▶ **THE PROBLEM**
Lines below that include the word "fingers" should each be copied.

BEGIN SOURCE RECORDS

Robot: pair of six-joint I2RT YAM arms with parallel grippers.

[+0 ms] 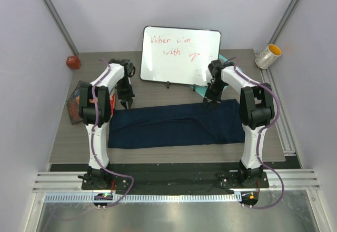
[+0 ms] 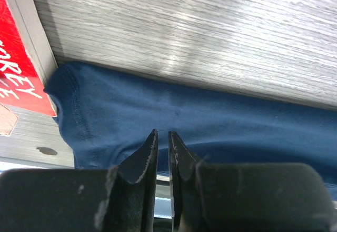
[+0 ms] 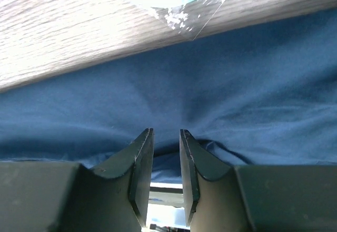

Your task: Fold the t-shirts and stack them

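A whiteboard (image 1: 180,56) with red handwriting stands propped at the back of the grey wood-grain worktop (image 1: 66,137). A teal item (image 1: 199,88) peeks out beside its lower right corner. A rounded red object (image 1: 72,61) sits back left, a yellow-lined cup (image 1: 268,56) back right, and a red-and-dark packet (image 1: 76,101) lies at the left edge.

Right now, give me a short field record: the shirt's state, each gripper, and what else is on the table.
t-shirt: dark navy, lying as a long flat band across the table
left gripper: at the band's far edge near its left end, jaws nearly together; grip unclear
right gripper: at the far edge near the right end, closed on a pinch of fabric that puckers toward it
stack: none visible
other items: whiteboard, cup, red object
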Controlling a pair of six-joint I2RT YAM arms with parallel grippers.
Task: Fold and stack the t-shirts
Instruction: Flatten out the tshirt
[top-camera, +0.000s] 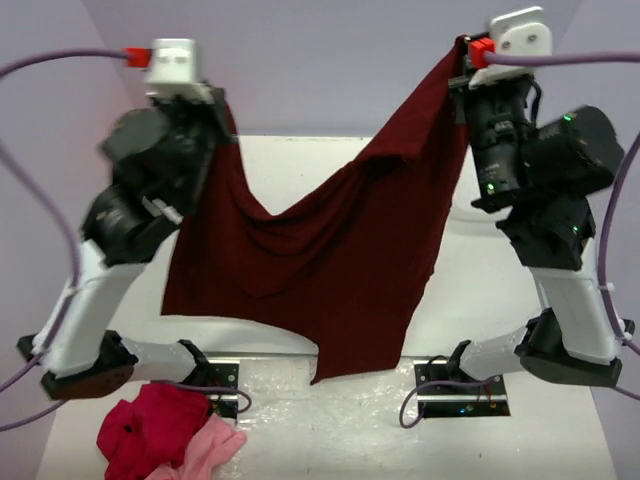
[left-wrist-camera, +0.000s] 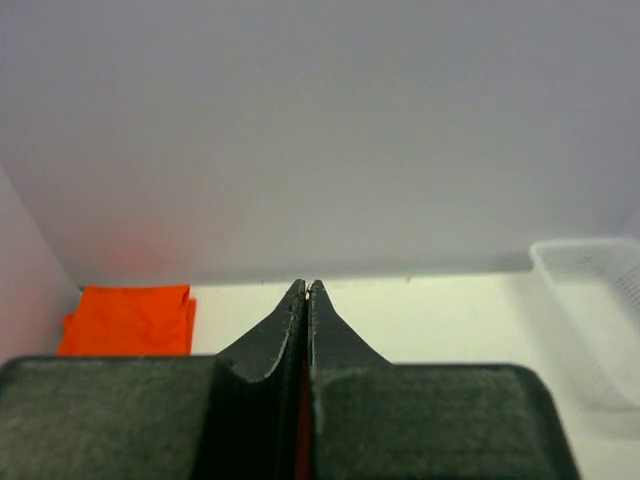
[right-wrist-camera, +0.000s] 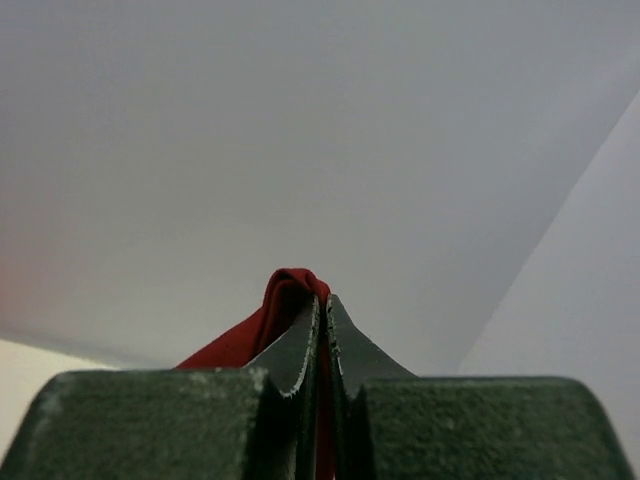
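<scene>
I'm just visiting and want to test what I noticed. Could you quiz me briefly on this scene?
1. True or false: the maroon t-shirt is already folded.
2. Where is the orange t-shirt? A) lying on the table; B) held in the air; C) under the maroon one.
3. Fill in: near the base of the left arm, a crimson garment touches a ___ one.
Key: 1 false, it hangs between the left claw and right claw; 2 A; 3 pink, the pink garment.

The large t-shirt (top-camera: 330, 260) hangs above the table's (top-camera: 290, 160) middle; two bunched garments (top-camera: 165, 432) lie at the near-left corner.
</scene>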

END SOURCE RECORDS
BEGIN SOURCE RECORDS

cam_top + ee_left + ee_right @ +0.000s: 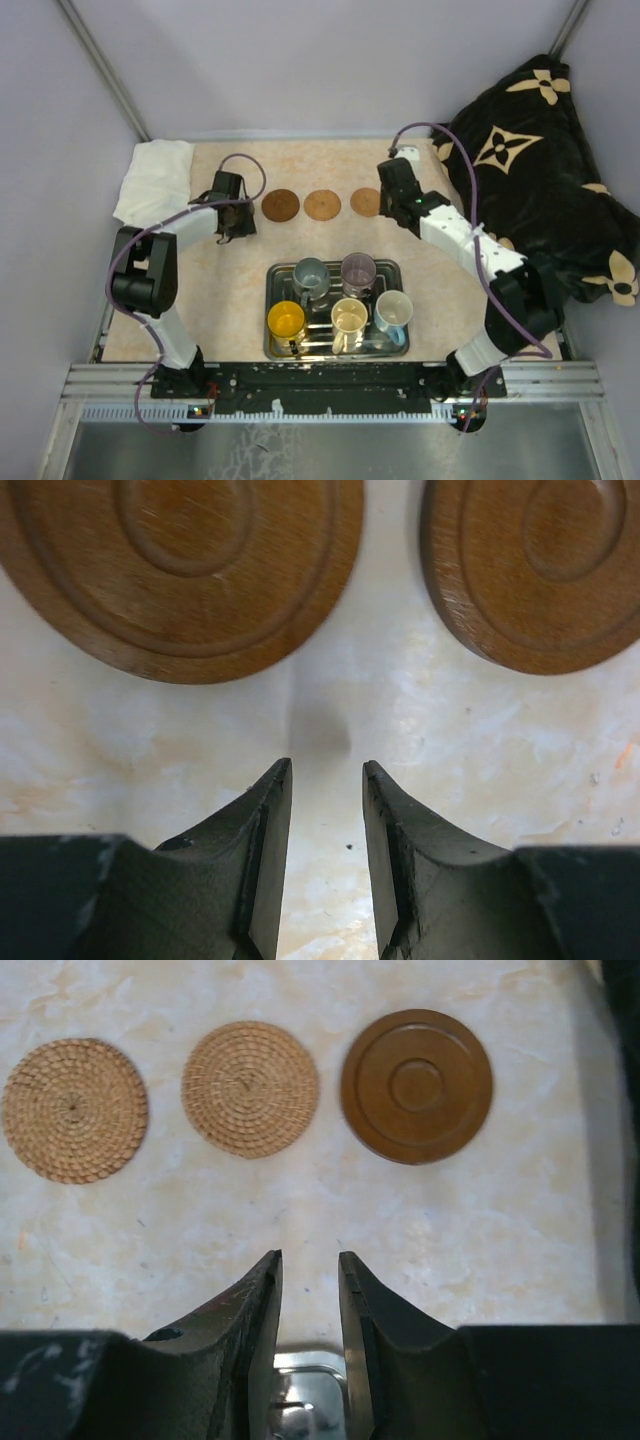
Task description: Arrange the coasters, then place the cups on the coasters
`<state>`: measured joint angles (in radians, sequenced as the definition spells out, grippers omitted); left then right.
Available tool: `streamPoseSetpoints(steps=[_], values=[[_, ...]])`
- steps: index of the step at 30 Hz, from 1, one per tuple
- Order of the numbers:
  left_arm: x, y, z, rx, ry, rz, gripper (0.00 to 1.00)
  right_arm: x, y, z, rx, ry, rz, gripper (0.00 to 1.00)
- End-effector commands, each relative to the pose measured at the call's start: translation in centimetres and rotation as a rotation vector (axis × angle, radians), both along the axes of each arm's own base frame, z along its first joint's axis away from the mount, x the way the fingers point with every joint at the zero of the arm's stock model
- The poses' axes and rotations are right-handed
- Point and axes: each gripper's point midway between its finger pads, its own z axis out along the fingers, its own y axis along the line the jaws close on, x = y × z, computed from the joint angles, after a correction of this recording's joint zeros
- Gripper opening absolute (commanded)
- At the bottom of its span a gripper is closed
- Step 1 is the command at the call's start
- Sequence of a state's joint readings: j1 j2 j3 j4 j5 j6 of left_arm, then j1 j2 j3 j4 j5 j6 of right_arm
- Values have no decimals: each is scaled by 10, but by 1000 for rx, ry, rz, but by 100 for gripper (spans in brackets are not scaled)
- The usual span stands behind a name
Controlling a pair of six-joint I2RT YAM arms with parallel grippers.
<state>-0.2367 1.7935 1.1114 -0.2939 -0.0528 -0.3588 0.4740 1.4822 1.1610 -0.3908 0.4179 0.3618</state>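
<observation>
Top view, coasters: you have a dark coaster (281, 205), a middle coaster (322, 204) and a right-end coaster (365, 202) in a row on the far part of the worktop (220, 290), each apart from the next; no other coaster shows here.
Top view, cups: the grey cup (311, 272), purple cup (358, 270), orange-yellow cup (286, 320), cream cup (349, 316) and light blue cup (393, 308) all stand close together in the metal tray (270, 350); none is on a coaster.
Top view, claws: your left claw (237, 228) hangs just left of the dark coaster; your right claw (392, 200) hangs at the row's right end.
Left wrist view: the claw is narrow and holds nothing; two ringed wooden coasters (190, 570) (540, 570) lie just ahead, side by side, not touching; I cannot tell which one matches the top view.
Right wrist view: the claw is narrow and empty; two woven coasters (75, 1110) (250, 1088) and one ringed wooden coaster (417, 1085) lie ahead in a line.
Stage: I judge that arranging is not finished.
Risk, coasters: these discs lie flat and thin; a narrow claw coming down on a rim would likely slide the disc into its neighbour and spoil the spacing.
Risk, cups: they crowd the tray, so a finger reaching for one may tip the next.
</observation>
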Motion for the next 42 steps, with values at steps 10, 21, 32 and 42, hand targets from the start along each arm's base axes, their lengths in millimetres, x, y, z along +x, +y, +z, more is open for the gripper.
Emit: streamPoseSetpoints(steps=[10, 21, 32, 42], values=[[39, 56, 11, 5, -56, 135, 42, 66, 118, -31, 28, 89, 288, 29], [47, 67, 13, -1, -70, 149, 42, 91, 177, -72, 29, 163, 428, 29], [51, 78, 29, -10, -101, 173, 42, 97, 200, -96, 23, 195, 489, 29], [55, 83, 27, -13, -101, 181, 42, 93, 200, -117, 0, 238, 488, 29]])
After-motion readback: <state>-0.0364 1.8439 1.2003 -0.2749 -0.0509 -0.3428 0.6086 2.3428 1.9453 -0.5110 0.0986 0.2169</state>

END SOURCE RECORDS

▶ **WRITTEN ANSWER**
- End-effector commands, each relative to the pose measured at the call's start: translation in centimetres and rotation as a rotation vector (axis × angle, radians), both along the axes of each arm's own base frame, z along its first joint's axis away from the mount, x the way the fingers point with every joint at the zero of the arm's stock model
- Point and axes: each gripper's point midway between its finger pads, its own z axis out along the fingers, its own y axis along the line the jaws close on, x = y × z, computed from the joint angles, after a correction of this recording's joint zeros

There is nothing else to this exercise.